Thirty-two networks are reported in this paper and a promised online appendix as around eighty (80).

The online appendix is live but as of today (March 2, 2013), it has no content.

No matter, the paper should keep you busy for more than a little while. 😉

I am interested in parallel graph processing in general but the concept of communicating “…changes to upper and lower bounds on the size of maximum clique…” seems applicable to “merging” in topic maps.

That is if some set of topics share some common characteristic that exclude them from consideration for merging, why apply the merging test at all?

Will have to think about that.

August 5, 2012

Algorithms for Modern Massive Data Sets [slides]

Filed under: Algorithms,BigData,GraphLab,Sparse Data — Patrick Durusau @ 3:40 pm

Algorithms for Modern Massive Data Sets [slides]

Igor Carron writes:

In case you have to take your mind off tomorrow’s suspense-filled and technologically challenging landing of Curiosity on Mars (see 7 minutes of Terror, a blockbuster taking place on Mars this SummerMichael Mahoney, Alex Shkolnik, Gunnar Carlsson, Petros Drineas, the organizers of Workshop on Algorithms for Modern Massive Data Sets (MMDS 2012), just made available the slides of the meeting. Other relevant meeting slides include that of the Coding, Complexity, and Sparsity Workshop and that of the GraphLab workshop. Don’t grind your teeth too much tomorrow and Go Curiosity !
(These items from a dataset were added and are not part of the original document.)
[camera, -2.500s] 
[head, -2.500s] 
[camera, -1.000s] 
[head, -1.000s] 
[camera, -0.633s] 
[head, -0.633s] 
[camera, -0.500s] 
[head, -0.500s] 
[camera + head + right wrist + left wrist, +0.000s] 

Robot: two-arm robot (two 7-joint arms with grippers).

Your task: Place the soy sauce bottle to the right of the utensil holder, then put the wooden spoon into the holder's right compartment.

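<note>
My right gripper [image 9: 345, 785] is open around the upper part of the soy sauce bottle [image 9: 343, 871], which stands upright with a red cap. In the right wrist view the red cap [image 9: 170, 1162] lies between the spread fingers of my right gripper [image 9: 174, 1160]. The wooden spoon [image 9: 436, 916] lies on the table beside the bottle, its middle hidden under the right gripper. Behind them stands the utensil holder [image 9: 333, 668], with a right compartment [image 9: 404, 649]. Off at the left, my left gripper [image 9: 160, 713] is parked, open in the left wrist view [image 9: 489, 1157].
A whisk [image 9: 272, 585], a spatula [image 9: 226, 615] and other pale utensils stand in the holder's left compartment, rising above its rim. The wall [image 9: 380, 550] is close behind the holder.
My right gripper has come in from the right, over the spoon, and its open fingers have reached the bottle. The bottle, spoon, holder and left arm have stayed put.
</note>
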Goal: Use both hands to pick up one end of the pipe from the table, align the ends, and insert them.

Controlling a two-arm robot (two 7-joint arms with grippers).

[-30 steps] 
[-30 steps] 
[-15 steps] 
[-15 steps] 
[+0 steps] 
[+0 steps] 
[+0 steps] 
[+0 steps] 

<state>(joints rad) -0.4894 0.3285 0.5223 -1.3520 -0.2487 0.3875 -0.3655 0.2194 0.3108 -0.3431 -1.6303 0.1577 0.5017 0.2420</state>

Igor has helpfully listed four conference days of links for the algorithms workshop. When you finish there, take a look at the other two slide listings.

July 8, 2012

Meta-Analysis of ‘Sparse’ Data: Perspectives from the Avandia Cases

Filed under: Meta-analysis,Sparse Data — Patrick Durusau @ 3:01 pm

Meta-Analysis of ‘Sparse’ Data: Perspectives from the Avandia Cases by Michael Finkelstein and Bruce Levin.

Abstract:

Combining the results of multiple small trials to increase accuracy and statistical power, a technique called meta-analysis has become well established and increasingly important in medical studies, particularly in connection with new drugs. When the data are sparse, as they are in many such cases, certain accepted practices, applied reflexively by researchers, may be misleading because they are biased and for other reasons. We illustrate some of the problems by examining a meta-analysis of the connection between the diabetes drug Avandia (rosiglitazone) and myocardial infarction that was strongly criticized as misleading, but led to thousands of lawsuits being filed against the manufacturer and the FDA acting to restrict access to the drug. Our scrutiny of the Avandia meta-analysis is particularly appropriate because it plays an important role in ongoing litigation, has been sharply criticized, and has been subject to a more searching review in court than meta-analyses of other drugs.

A good introduction to the issues of meta-analysis, where the stakes for drug companies, can be quite high.

All clinical trials vary in some respects, the question with meta-analysis being is the variance enough (enough heterogeneity) to make meta-analysis invalid?

How would you measure heterogeneity or perhaps an experts claim of heterogeneity?